** Directions **
The result should be the listing below restated word for word, with images left out.

** The data **
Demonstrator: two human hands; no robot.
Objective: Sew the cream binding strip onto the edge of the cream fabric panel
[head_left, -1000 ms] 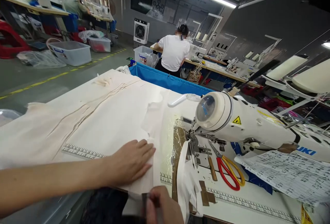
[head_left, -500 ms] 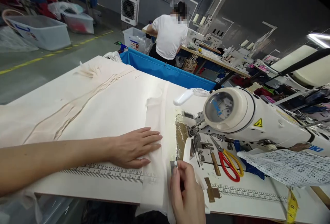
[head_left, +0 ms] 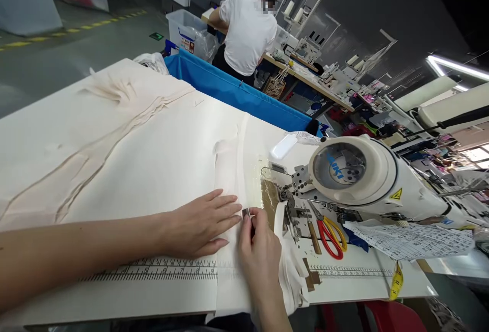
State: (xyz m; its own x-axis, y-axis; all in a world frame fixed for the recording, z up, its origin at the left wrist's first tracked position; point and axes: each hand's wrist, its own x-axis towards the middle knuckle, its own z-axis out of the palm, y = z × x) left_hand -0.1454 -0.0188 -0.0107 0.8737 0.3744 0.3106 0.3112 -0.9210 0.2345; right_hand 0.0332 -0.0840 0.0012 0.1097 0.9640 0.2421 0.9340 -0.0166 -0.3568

** Result **
Demonstrator: two human hands; no robot.
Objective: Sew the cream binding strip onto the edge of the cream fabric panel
[head_left, -1000 ms] 
[head_left, -500 ms] 
[head_left, +0 ms] 
State: (xyz m; its own x-axis, y-axis; all in a world frame fixed for the recording, z up, its origin at the left wrist's first tracked position; point and axes: each hand's wrist, its own x-axis towards the middle knuckle, its own z-axis out of the palm, y = z × x) left_hand -0.1454 -0.0188 -0.0107 0.8737 0.3744 0.3106 0.3112 -0.9210 0.2345; right_hand 0.0332 -0.0840 0.0012 0.1097 0.9640 0.2421 0.9340 -0.0166 -0.3568

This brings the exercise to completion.